TASK INSTRUCTIONS → Stop after the line containing "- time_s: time"; retype every line of the data before it exactly, starting from the first.

GIVEN DATA →
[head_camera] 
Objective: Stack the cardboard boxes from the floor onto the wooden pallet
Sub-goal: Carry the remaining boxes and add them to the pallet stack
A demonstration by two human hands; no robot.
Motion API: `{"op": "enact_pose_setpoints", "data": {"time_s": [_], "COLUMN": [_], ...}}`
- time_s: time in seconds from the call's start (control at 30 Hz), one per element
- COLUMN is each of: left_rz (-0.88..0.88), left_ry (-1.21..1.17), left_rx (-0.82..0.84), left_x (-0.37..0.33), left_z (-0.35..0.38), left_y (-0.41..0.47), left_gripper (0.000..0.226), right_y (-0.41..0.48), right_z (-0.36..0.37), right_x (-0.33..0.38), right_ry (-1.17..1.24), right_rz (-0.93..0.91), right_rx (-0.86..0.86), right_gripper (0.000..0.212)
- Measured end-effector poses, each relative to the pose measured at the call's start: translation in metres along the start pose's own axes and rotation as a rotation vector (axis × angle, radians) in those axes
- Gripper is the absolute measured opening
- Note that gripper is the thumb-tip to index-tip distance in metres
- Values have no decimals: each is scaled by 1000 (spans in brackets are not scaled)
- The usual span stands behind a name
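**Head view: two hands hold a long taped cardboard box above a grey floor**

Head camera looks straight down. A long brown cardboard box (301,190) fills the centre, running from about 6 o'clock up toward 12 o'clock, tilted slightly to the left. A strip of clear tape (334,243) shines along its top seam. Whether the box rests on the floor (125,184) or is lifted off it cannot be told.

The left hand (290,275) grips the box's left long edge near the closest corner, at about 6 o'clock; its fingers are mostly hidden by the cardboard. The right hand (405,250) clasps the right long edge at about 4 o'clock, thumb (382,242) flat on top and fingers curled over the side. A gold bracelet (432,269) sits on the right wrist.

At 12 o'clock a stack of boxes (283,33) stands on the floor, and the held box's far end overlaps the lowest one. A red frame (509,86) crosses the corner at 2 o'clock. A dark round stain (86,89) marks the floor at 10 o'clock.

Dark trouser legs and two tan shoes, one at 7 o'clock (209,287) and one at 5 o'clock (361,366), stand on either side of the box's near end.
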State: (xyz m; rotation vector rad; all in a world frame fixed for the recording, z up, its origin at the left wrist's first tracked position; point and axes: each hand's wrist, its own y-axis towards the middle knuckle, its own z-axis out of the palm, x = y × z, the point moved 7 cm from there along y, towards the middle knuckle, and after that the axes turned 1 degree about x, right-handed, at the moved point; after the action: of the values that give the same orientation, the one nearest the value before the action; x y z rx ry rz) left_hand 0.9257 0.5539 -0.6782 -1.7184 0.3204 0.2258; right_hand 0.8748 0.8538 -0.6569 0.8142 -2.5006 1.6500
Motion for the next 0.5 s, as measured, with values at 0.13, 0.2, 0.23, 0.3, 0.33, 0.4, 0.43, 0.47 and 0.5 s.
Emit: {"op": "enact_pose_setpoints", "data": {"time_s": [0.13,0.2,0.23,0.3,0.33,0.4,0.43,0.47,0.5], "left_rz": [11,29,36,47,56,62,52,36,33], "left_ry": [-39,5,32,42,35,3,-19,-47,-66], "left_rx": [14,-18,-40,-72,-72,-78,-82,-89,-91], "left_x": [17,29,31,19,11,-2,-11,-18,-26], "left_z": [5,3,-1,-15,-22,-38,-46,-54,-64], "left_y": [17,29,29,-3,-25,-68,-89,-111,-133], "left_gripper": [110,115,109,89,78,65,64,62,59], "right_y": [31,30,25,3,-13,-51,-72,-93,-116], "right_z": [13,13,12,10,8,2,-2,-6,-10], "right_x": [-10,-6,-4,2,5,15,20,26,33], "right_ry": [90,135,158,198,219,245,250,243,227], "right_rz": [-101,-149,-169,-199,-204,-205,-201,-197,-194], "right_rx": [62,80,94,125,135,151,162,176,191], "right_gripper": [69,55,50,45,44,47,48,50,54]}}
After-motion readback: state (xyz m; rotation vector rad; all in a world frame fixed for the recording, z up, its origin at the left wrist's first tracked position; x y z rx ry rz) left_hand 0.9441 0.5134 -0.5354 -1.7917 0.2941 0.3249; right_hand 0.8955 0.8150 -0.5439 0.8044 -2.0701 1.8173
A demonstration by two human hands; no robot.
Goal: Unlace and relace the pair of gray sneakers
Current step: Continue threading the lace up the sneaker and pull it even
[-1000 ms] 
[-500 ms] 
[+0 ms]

OUTPUT FOR THIS EXERCISE →
[head_camera] 
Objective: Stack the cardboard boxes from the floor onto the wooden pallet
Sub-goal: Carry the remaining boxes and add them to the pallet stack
A demonstration by two human hands; no robot.
Motion API: `{"op": "enact_pose_setpoints", "data": {"time_s": [_], "COLUMN": [_], ...}}`
- time_s: time in seconds from the call's start (control at 30 Hz), one per element

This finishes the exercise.